Your task -> Set down the material exactly, keeping every line whole.

Exercise inputs ->

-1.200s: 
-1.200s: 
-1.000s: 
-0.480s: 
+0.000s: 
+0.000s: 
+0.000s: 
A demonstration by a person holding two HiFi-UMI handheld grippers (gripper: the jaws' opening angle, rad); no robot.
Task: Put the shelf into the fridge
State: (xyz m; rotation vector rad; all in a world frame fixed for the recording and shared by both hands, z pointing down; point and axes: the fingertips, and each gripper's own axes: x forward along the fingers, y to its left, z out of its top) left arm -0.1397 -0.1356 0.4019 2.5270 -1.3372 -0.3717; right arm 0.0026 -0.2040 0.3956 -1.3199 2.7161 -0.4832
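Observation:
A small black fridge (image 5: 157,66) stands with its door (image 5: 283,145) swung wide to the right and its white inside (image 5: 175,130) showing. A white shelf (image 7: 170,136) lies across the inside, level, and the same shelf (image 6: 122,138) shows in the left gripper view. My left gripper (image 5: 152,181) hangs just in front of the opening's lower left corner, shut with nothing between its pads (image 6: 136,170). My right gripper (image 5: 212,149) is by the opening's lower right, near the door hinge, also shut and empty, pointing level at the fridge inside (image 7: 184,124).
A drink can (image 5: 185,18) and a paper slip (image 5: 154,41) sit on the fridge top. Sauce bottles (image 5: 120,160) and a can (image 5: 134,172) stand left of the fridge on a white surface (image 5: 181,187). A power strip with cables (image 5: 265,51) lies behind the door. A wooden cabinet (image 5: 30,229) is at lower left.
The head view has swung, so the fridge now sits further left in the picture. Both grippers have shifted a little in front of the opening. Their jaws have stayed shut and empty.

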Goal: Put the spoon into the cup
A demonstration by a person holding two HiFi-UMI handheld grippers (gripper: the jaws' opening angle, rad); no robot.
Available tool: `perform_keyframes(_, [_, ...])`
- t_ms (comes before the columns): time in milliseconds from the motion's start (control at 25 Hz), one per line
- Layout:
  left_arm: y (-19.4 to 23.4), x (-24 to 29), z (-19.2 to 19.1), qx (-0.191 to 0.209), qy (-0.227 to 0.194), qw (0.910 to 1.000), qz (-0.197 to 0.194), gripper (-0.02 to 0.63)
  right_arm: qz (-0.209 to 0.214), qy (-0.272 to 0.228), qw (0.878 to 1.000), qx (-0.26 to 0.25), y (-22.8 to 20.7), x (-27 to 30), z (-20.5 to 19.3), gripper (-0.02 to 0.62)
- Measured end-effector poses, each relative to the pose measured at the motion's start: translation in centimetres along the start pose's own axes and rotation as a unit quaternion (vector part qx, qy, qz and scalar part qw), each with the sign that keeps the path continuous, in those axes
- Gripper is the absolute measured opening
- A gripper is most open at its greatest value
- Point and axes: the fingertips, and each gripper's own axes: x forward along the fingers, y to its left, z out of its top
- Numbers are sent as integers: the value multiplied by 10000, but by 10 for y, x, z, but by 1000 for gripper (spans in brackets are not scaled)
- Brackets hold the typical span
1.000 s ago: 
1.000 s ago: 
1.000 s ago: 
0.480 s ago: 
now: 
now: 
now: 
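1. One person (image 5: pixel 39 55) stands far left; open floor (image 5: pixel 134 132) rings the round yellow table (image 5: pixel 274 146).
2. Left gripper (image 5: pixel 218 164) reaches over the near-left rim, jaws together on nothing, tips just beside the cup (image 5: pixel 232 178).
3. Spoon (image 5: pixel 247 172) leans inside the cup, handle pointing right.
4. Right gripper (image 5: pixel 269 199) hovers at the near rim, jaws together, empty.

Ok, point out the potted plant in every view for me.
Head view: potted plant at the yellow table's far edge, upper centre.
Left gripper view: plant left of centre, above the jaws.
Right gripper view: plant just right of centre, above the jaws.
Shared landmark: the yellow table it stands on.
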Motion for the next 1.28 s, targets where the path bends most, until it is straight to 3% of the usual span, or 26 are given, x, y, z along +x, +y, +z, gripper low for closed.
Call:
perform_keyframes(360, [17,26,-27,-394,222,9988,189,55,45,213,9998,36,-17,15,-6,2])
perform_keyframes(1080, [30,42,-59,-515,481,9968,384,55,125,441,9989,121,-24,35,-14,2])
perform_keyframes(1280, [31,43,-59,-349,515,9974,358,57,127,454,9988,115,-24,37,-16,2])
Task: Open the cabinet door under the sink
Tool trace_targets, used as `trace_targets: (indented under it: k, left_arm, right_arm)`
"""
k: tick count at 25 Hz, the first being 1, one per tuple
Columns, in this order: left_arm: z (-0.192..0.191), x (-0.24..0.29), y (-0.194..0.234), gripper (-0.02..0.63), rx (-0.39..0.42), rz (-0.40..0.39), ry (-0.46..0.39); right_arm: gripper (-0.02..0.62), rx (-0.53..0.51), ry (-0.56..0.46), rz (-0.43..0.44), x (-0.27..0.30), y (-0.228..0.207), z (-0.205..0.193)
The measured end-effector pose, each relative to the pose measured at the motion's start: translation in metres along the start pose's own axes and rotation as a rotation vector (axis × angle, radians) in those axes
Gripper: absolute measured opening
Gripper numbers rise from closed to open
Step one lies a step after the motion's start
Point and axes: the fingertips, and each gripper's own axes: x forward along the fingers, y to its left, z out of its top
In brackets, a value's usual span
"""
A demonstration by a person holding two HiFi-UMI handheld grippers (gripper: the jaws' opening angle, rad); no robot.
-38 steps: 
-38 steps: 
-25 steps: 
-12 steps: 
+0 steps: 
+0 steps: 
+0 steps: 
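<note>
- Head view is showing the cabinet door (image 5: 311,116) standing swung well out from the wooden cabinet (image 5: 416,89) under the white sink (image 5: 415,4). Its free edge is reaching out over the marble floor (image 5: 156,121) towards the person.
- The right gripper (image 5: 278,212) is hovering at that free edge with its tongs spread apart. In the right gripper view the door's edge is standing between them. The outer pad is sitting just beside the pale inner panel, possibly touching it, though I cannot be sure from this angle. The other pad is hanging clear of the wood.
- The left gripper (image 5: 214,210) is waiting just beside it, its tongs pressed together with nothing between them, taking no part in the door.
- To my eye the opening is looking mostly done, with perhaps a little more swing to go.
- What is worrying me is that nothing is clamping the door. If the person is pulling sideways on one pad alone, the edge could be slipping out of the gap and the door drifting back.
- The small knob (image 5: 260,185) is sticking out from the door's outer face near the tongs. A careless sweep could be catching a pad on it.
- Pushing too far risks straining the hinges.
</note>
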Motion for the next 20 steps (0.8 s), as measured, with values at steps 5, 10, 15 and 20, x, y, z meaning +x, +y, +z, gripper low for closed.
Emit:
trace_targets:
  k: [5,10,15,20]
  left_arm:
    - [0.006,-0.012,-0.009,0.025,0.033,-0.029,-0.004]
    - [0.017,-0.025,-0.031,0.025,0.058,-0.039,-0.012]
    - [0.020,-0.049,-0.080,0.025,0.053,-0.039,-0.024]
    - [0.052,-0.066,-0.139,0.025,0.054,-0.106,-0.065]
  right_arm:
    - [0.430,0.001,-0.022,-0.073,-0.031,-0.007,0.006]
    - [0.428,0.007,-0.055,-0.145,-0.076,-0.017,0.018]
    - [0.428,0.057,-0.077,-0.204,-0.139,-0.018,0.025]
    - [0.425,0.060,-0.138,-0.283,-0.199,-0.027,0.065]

Answer to this task ->
-1.200s: 
-1.200s: 
-1.000s: 
-0.480s: 
+0.000s: 
+0.000s: 
+0.000s: 
A demonstration by a person holding two HiFi-UMI handheld grippers (gripper: the jaws' opening angle, rad); no robot.
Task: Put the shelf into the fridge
State: (xyz m; rotation vector rad; all in a world frame fixed for the recording and shared by both hands, z pointing down; point and axes: the fingertips, and each gripper's own axes: x forward along the fingers, y to its left, z out of its top) left arm -0.1397 -0.1356 0.4019 2.5270 -1.3372 -0.3717; right arm 0.0026 -0.2040 0.3956 -1.3199 2.7161 -0.4832
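Observation:
A small black fridge (image 5: 157,66) stands with its door (image 5: 283,145) swung wide to the right and its white inside (image 5: 175,130) showing. A white shelf (image 7: 170,136) lies across the inside, level, and the same shelf (image 6: 122,138) shows in the left gripper view. My left gripper (image 5: 152,181) hangs just in front of the opening's lower left corner, shut with nothing between its pads (image 6: 136,170). My right gripper (image 5: 212,149) is by the opening's lower right, near the door hinge, also shut and empty, pointing level at the fridge inside (image 7: 184,124).
A drink can (image 5: 185,18) and a paper slip (image 5: 154,41) sit on the fridge top. Sauce bottles (image 5: 120,160) and a can (image 5: 134,172) stand left of the fridge on a white surface (image 5: 181,187). A power strip with cables (image 5: 265,51) lies behind the door. A wooden cabinet (image 5: 30,229) is at lower left.
The head view has swung, so the fridge now sits further left in the picture. Both grippers have shifted a little in front of the opening. Their jaws have stayed shut and empty.
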
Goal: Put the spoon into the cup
A demonstration by a person holding two HiFi-UMI handheld grippers (gripper: the jaws' opening angle, rad); no robot.
Available tool: `perform_keyframes(_, [_, ...])`
- t_ms (comes before the columns): time in milliseconds from the motion's start (control at 25 Hz), one per line
- Layout:
  left_arm: y (-19.4 to 23.4), x (-24 to 29), z (-19.2 to 19.1), qx (-0.191 to 0.209), qy (-0.227 to 0.194), qw (0.910 to 1.000), qz (-0.197 to 0.194), gripper (-0.02 to 0.63)
  right_arm: qz (-0.209 to 0.214), qy (-0.272 to 0.228), qw (0.878 to 1.000), qx (-0.26 to 0.25), y (-22.8 to 20.7), x (-27 to 30), z (-20.5 to 19.3), gripper (-0.02 to 0.62)
- Measured end-effector poses, each relative to the pose measured at the motion's start: translation in centimetres along the start pose's own axes and rotation as a unit quaternion (vector part qx, qy, qz and scalar part qw), each with the sign that keeps the path continuous, in those axes
- Gripper is the absolute measured opening
- A gripper is most open at its greatest value
- Point and axes: the fingertips, and each gripper's own axes: x forward along the fingers, y to its left, z out of its top
- Numbers are sent as integers: the value multiplied by 10000, but by 10 for y, x, z, but by 1000 for gripper (spans in brackets are not scaled)
- Brackets hold the typical span
1.000 s ago: 
1.000 s ago: 
1.000 s ago: 
0.480 s ago: 
now: 
now: 
now: 
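1. One person (image 5: pixel 39 55) stands far left; open floor (image 5: pixel 134 132) rings the round yellow table (image 5: pixel 274 146).
2. Left gripper (image 5: pixel 218 164) reaches over the near-left rim, jaws together on nothing, tips just beside the cup (image 5: pixel 232 178).
3. Spoon (image 5: pixel 247 172) leans inside the cup, handle pointing right.
4. Right gripper (image 5: pixel 269 199) hovers at the near rim, jaws together, empty.

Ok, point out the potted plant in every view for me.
Head view: potted plant at the yellow table's far edge, upper centre.
Left gripper view: plant left of centre, above the jaws.
Right gripper view: plant just right of centre, above the jaws.
Shared landmark: the yellow table it stands on.
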Motion for the next 1.28 s, targets where the path bends most, until it is straight to 3% of the usual span, or 26 are given, x, y, z along +x, +y, +z, gripper low for closed.
Call:
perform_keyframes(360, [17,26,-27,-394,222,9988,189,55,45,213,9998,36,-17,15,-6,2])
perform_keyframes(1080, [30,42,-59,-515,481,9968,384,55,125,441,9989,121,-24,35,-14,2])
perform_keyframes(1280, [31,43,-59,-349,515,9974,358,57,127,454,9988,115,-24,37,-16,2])
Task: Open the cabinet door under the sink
Tool trace_targets, used as `trace_targets: (indented under it: k, left_arm, right_arm)`
"""
k: tick count at 25 Hz, the first being 1, one per tuple
Columns, in this order: left_arm: z (-0.192..0.191), x (-0.24..0.29), y (-0.194..0.234), gripper (-0.02..0.63), rx (-0.39..0.42), rz (-0.40..0.39), ry (-0.46..0.39); right_arm: gripper (-0.02..0.62), rx (-0.53..0.51), ry (-0.56..0.46), rz (-0.43..0.44), x (-0.27..0.30), y (-0.228..0.207), z (-0.205..0.193)
The measured end-effector pose, each relative to the pose measured at the motion's start: translation in metres along the start pose's own axes and rotation as a rotation vector (axis × angle, radians) in those axes
Gripper: absolute measured opening
Gripper numbers rise from closed to open
Step one lies a step after the motion's start
Point and axes: the fingertips, and each gripper's own axes: x forward along the fingers, y to its left, z out of its top
In brackets, a value's usual span
"""
A demonstration by a person holding two HiFi-UMI handheld grippers (gripper: the jaws' opening angle, rad); no robot.
-38 steps: 
-38 steps: 
-25 steps: 
-12 steps: 
+0 steps: 
+0 steps: 
+0 steps: 
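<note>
- Head view is showing the cabinet door (image 5: 311,116) standing swung well out from the wooden cabinet (image 5: 416,89) under the white sink (image 5: 415,4). Its free edge is reaching out over the marble floor (image 5: 156,121) towards the person.
- The right gripper (image 5: 278,212) is hovering at that free edge with its tongs spread apart. In the right gripper view the door's edge is standing between them. The outer pad is sitting just beside the pale inner panel, possibly touching it, though I cannot be sure from this angle. The other pad is hanging clear of the wood.
- The left gripper (image 5: 214,210) is waiting just beside it, its tongs pressed together with nothing between them, taking no part in the door.
- To my eye the opening is looking mostly done, with perhaps a little more swing to go.
- What is worrying me is that nothing is clamping the door. If the person is pulling sideways on one pad alone, the edge could be slipping out of the gap and the door drifting back.
- The small knob (image 5: 260,185) is sticking out from the door's outer face near the tongs. A careless sweep could be catching a pad on it.
- Pushing too far risks straining the hinges.
</note>
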Motion for the next 20 steps (0.8 s), as measured, with values at steps 5, 10, 15 and 20, x, y, z meaning +x, +y, +z, gripper low for closed.
Emit:
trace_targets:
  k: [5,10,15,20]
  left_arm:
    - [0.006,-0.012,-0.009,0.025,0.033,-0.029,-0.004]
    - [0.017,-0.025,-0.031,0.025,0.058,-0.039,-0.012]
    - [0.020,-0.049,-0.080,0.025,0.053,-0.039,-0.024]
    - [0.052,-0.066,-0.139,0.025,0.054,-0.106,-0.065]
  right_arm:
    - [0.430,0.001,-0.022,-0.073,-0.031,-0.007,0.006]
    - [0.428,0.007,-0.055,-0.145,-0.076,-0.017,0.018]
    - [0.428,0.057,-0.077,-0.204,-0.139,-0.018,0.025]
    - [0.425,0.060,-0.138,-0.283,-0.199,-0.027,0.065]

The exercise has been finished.